-- DATA EXCERPTS follows --
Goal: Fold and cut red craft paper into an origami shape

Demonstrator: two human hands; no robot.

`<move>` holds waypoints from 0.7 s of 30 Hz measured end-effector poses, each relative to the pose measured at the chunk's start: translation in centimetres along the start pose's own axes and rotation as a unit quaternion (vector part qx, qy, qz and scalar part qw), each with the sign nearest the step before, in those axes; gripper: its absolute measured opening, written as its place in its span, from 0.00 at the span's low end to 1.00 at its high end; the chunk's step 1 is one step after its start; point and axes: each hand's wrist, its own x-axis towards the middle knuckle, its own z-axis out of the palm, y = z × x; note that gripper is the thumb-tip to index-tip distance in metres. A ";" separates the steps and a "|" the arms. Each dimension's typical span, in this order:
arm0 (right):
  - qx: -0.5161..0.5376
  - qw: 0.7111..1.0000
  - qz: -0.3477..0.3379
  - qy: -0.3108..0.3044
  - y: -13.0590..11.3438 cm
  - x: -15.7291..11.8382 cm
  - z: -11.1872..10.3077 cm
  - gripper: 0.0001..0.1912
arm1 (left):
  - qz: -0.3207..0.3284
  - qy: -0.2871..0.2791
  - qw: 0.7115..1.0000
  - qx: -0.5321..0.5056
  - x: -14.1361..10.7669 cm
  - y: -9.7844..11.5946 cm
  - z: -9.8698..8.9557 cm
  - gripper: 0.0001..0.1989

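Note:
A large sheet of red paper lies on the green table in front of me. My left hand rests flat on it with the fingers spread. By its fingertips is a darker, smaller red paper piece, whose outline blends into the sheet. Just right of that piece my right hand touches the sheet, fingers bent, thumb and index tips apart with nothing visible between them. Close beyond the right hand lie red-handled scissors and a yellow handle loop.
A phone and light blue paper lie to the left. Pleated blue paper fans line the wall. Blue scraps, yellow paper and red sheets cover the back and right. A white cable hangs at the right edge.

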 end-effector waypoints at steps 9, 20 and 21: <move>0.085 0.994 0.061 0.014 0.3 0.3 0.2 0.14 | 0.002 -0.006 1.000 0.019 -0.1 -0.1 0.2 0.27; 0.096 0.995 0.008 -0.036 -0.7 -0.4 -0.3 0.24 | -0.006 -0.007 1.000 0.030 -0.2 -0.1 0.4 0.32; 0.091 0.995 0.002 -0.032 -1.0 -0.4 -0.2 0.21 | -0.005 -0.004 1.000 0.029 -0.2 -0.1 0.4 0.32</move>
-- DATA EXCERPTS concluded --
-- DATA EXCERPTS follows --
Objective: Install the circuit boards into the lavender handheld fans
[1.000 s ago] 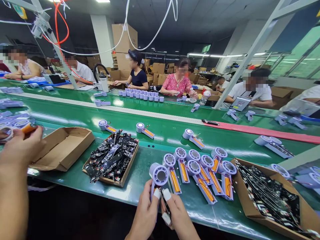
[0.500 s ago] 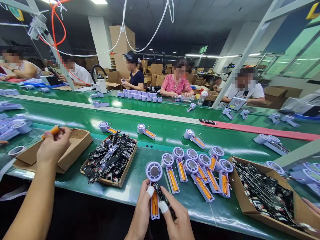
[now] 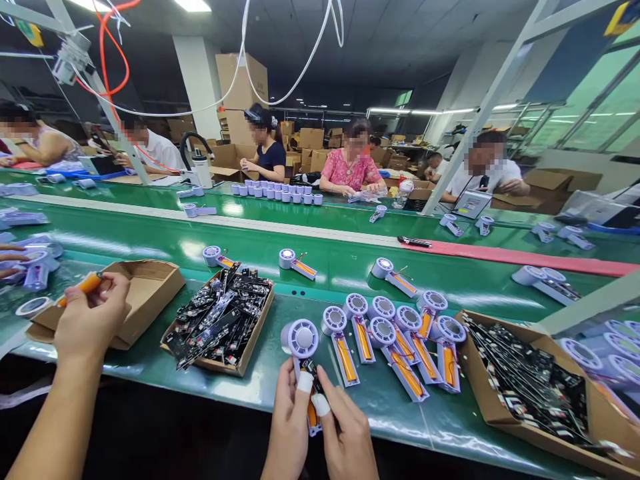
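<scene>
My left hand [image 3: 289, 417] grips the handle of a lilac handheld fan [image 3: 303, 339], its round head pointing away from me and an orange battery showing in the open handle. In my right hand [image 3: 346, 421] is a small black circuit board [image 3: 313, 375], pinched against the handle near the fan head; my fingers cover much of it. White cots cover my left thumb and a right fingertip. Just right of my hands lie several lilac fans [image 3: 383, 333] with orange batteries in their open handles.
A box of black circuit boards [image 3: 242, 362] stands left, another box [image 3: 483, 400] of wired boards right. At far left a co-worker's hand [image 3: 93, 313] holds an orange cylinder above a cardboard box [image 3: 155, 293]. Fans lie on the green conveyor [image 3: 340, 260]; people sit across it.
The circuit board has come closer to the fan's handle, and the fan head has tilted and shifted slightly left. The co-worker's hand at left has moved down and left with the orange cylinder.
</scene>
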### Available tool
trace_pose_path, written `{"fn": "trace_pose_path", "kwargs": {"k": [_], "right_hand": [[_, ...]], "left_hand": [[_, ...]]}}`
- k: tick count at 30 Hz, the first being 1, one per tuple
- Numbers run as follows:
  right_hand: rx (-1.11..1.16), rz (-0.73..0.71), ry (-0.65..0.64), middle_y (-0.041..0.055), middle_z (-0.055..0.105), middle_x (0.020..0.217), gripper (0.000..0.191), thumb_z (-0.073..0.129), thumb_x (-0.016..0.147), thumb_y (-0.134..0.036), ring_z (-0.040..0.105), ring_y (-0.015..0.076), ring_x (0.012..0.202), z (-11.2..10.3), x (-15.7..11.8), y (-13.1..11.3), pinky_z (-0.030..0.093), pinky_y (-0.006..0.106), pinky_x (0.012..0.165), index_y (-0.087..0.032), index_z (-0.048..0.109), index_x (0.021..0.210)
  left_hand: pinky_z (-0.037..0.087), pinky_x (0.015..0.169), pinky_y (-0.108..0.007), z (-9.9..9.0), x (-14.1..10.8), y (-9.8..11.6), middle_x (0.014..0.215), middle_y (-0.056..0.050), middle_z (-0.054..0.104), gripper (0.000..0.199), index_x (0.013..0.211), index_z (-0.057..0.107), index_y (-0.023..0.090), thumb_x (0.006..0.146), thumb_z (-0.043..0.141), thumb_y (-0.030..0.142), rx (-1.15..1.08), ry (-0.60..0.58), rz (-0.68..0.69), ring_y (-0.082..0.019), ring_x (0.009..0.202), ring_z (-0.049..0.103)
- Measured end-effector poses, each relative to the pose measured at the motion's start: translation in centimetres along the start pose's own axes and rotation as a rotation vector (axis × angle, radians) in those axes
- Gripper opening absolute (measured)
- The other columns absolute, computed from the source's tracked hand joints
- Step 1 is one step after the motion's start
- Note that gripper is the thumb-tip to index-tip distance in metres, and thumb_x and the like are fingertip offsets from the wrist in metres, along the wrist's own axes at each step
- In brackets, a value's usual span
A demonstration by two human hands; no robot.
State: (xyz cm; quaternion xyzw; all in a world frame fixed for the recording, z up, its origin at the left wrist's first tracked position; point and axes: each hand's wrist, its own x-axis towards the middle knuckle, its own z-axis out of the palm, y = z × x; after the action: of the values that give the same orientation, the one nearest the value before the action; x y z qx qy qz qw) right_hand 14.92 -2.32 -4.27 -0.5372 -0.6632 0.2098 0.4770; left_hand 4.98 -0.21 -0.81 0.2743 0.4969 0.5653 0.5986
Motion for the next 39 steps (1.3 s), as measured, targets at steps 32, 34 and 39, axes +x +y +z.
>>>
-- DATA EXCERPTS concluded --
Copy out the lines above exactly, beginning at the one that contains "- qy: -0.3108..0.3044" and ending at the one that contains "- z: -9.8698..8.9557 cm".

■ RESULT FOR THIS TASK ■
  - qy: -0.3108..0.3044
  - y: -13.0590..11.3438 cm
  - x: -15.7291..11.8382 cm
  - z: -11.1872..10.3077 cm
  - gripper: 0.0001..0.1912
arm1 (left):
  - qz: -0.3207..0.3284
  - qy: -0.2871..0.2791
  - qw: 0.7115..1.0000
  - qx: -0.5321..0.5056
  - x: -14.1361..10.7669 cm
  - y: -9.7844..11.5946 cm
  - z: -9.8698..8.9557 cm

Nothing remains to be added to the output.